Quant à l’ac­trice inter­pré­tant Michale, Asi Levi, son jeu est brut, sans nuances. Sa manière d’en­vis­ager la souf­france du per­son­nage paraît erronée et réduc­trice. Michale pense se don­ner une con­te­nance en fumant ou en rel­e­vant ses cheveux, mais cela ne fait pas oubli­er qu’au lieu de se heurter aux événe­ments pour ten­ter de les résoudre, elle n’af­fronte aucune sit­u­a­tion : elle refuse d’abord de se con­fi­er à son amie, tente d’abréger le repas famil­ial au restau­rant, refuse de dire à son mari pourquoi elle s’en va, et met un terme à la dis­cus­sion qui l’op­pose à un homme lui deman­dant de se cou­vrir la tête. Si bien qu’à la fin c’est le spec­ta­teur lui-même qui se sent délais­sé et frus­tré devant ces fuites à répéti­tion.

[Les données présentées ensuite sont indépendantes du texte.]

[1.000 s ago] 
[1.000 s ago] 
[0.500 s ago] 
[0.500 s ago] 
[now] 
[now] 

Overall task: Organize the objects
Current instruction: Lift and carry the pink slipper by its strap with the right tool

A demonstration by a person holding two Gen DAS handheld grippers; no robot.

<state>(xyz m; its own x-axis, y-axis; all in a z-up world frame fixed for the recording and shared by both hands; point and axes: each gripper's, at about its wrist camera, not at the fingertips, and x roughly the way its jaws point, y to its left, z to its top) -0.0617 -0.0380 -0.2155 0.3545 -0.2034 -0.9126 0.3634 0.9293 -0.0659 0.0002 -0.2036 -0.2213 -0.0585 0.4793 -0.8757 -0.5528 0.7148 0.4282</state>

À l’im­age de son héroïne, Nad­jari ne se con­fronte pas aux sit­u­a­tions qu’il a imag­inées, il les laisse se dérouler en récoltant rarement un heureux résul­tat. L’ex­pli­ca­tion doit être à chercher du côté de cette vision qui se veut doc­u­men­tariste sans l’être vrai­ment, et surtout du car­ac­tère impro­visé des dia­logues, qui indé­ni­able­ment se ressent, et dessert le film plus qu’il ne lui apporte une touche d’au­then­tic­ité. La mise en scène souf­fre quant à elle d’un cru­el manque d’in­spi­ra­tion. Le pre­mier plan du film nous mon­tre l’héroïne en plan rap­proché, avec un arrière-plan flou. Le film entier suiv­ra cette ten­dance : rester focal­isé sur l’héroïne, sans pren­dre de recul, et sans pren­dre la peine de dévelop­per les événe­ments qu’elle vit et le con­texte de ses actions. La ques­tion de la reli­gion, par exem­ple, appa­raît plus comme une toile de fond qu’un véri­ta­ble thème du film. Des pistes sont donc lancées, mais aucune réponse n’est don­née. De la même manière, en voulant capter et trans­met­tre le ressen­ti de ses per­son­nages, Nad­jari reste trop sou­vent col­lé aux vis­ages, dans un tres­saute­ment inin­ter­rompu qui passe d’abord pour un effet de style, mais finit par agac­er. Avan­im est donc un film qui reste bien en deçà de ses pos­si­bil­ités, et de la beauté que la lutte d’une femme mod­erne à Tel-Aviv aurait pu dégager.